Swiss federal prosecutors opened criminal proceedings against “unknown persons” based on a tip-off from foreign authorities, the Swiss attorney general’s office told swissinfo.ch on Thursday. The probe focuses on suspicions that two Swiss laws were broken banning participation or support from criminal organisations and Islamic terror groups.

Prosecutors are working closely with the Federal Office of Police (fedpol) and coordinating with foreign authorities, said the attorney general’s office, which added that it could not provide further details now.

The Islamic State group claimed responsibility for the truck attack on December 19 that left 12 dead and dozens more injured. It was the first mass casualty attack carried out by Islamic extremists on German soil.

Anis Amri, the 24-year-old Tunisian man who rammed a stolen truck into the crowded market on December 19, was shot dead four days later by Italian police near Milan.

German federal prosecutors said on Wednesday that they were investigating a second Tunisian migrant for possible involvement.

On the suspect’s trail

The suspect’s movements from Germany to Italy led to conjecture he may have passed through Switzerland, possibly with the help of accomplices.

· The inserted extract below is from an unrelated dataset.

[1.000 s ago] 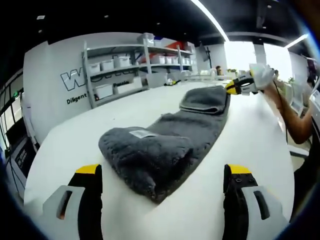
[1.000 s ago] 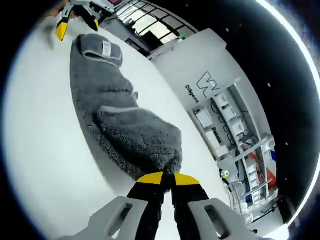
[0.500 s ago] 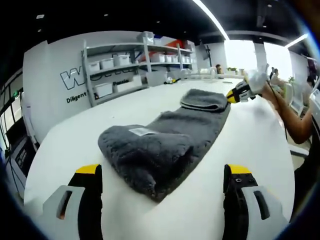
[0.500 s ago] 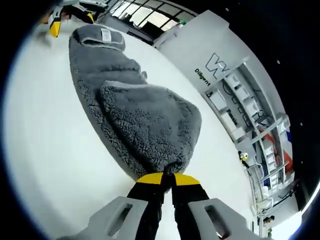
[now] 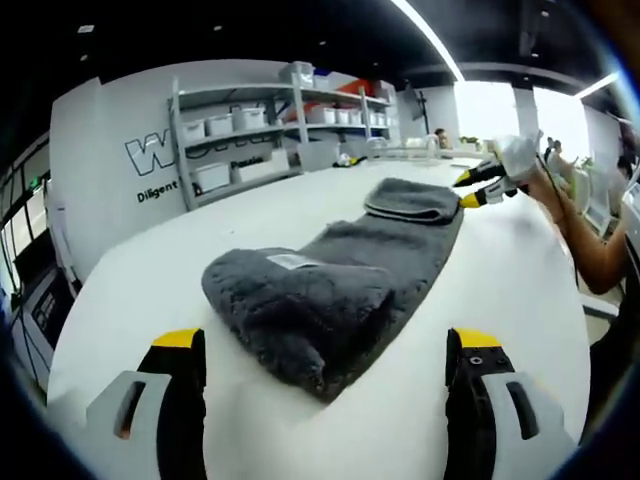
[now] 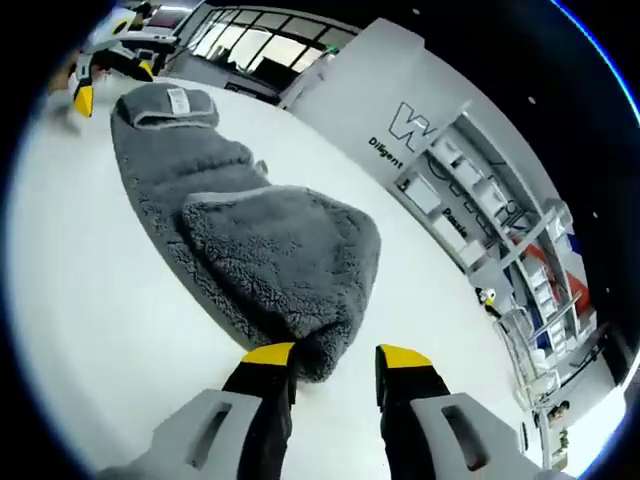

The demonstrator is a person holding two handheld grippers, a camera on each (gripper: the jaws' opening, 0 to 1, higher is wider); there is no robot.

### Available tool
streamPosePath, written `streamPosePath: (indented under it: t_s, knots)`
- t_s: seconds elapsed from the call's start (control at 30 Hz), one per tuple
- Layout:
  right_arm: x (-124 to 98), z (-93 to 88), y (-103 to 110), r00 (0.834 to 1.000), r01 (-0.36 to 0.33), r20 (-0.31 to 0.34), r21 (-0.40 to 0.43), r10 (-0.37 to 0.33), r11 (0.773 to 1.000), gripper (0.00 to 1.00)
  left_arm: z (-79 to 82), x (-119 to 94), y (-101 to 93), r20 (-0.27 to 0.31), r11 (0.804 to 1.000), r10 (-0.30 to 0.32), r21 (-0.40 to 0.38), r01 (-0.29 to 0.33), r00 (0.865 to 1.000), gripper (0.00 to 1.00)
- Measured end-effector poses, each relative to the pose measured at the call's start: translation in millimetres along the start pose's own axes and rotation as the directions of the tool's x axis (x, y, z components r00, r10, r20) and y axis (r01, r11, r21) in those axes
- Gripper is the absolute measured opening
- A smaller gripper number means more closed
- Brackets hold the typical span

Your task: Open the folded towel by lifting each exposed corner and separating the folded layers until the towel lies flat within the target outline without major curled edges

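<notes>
Towel [image 5: 330, 290], gray and fluffy, lies in a long strip on the white counter [image 5: 180, 250], with both ends folded over. The left gripper [image 5: 325, 375] hangs near one folded end, and its jaws are spread wide with nothing between them. The right gripper [image 6: 335, 360] sits at the other folded end. Its jaws are spread too, and the towel's edge lies just between the yellow tips. Shelves [image 5: 270, 125] with boxes stand behind the counter.

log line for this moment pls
towel: still folded, both ends doubled over | right gripper: open, just let go | left gripper: open, apart from towel
</notes>
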State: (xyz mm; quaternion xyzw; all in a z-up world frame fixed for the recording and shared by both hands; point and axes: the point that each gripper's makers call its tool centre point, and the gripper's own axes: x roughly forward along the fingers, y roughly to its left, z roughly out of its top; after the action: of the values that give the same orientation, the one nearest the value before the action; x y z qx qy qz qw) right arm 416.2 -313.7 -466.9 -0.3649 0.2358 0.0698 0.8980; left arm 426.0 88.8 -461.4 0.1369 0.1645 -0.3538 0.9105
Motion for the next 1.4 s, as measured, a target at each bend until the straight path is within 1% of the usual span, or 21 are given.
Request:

However, German police later found he had travelled through the Netherlands and France.

“On the basis of the available information, it is important to clarify whether any references to persons in Switzerland are credible,” André Marty, spokesman for the AG’s office, told Swiss public television, SRF. “That could be of great relevance to us in Switzerland, but also for our colleagues in neighbouring countries.”

Amri reportedly visited Switzerland for two weeks in 2015 to search for work, his brother and sister told Swiss newspaper SonntagsZeitung, but Swiss authorities could not confirm his movements. That visit occurred after Amri’s release from a four-year prison stint in Italy where he may have been radicalised. Amri then went on to Germany.

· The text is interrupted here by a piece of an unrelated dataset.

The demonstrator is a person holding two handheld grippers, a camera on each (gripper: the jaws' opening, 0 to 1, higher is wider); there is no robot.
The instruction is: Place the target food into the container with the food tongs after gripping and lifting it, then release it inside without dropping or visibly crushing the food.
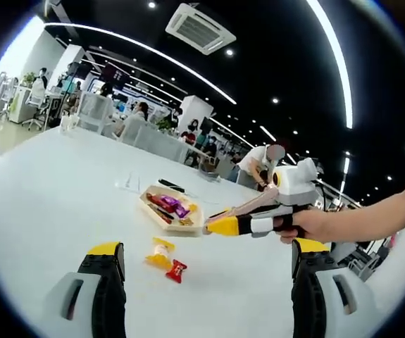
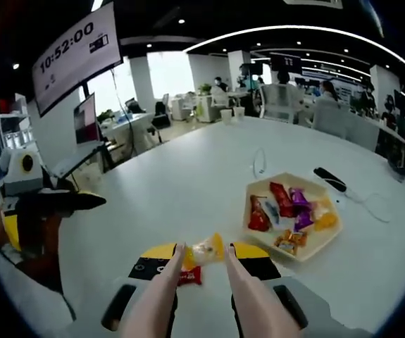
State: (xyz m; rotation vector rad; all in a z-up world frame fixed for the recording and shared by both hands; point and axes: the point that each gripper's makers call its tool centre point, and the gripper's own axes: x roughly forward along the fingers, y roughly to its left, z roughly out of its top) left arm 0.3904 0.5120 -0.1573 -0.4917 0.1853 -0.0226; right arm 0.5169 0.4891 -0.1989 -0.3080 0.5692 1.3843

Germany rejected Amri’s application for asylum and ordered him deported, the New York Times reported. He allegedly took a bus from the southern German town of Friedrichshafen on Lake Constance to Zurich in the summer of 2016, but never made it to Switzerland a second time because the German police arrested him at the border.

He was released after a brief detainment due to the lack of Tunisian paperwork and contested citizenship status.

A legal debate

Some Swiss authorities and lawmakers now want Switzerland to change the law so that suspected sympathizers of terrorist groups might be arrested before an attack can be carried out. But other lawmakers worry that might infringe on civil liberties, Swiss newspaper Le Temps reported.

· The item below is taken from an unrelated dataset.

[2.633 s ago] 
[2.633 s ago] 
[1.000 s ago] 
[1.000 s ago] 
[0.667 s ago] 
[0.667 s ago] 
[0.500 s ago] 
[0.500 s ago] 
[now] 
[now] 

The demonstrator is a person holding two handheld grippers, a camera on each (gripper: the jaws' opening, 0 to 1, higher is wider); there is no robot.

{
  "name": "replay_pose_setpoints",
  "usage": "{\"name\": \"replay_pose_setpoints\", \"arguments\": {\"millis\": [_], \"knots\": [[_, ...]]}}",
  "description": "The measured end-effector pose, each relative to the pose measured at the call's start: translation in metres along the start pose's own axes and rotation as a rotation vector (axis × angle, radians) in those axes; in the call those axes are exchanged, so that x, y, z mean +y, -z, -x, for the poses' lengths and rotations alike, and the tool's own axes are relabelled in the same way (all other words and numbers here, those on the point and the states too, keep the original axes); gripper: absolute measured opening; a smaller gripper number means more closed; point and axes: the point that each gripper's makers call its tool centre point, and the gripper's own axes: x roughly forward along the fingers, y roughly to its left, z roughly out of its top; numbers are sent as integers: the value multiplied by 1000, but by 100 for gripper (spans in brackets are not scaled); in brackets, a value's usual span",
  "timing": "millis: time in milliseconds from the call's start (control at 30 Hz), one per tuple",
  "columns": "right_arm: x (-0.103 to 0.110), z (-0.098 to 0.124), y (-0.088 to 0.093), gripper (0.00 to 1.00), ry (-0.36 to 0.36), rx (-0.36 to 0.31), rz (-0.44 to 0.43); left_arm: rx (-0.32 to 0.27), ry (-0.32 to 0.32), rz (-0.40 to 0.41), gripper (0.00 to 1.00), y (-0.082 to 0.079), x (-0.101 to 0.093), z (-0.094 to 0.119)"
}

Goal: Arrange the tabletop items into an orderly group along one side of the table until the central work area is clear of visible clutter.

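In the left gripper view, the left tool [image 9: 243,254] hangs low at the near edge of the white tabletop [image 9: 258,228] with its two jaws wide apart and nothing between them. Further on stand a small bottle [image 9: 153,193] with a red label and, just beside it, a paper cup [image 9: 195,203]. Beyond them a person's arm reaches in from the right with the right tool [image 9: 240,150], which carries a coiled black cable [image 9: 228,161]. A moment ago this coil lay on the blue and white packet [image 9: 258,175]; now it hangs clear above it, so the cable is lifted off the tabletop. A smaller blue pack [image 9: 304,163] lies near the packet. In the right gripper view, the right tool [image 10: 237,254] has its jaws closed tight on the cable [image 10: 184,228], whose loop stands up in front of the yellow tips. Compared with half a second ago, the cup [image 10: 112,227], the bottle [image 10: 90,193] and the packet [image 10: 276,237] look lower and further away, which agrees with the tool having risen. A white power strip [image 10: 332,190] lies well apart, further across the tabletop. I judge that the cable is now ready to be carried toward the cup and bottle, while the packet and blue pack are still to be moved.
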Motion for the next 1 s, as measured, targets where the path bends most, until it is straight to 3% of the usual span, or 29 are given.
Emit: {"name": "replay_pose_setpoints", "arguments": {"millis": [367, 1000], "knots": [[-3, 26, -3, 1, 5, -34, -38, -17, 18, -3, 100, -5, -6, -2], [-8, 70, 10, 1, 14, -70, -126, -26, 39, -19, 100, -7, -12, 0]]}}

The Swiss cabinet may introduce new such preventive measures against terrorism by summer based on the work of federal and cantonal officials. “It will also be necessary to examine in this context the desirability of proposing new grounds for detention under federal law,” Swiss lawmaker Jean Christophe Schwaab, who chairs a parliamentary committee on judicial matters, wrote a colleague.

Current law only allows detention when a person has threatened to commit a serious crime or if there is serious cause for concern that it might be committed. Making it easier to detain people, however, also might conflict with the European Convention on Human Rights.

In a related development it was reported on Thursday that this summer Bern University will start further training sessions for imams and preachers of other religions who work in prisons, hospitals and asylum centres. This new initiative is part of nationwide efforts to tackle radicalization. 

Isabelle Noth, a professor of religion psychology at Bern University who manages the course, said there was a real need: “One of the difficulties is that the authorities are not aware of the content of the religious sermons given in prisons. This training course should help deal with that problem and also better identify signs of radicalisation.” 

Attacker “probably” bought weapon in Switzerland 

On Friday, German television station ZDF reported as part of an investigation that Amri “would probably” have procured his gun – which he allegedly used to kill the driver of the stolen truck and to shoot at Italian authorities – during one of his stays in Switzerland.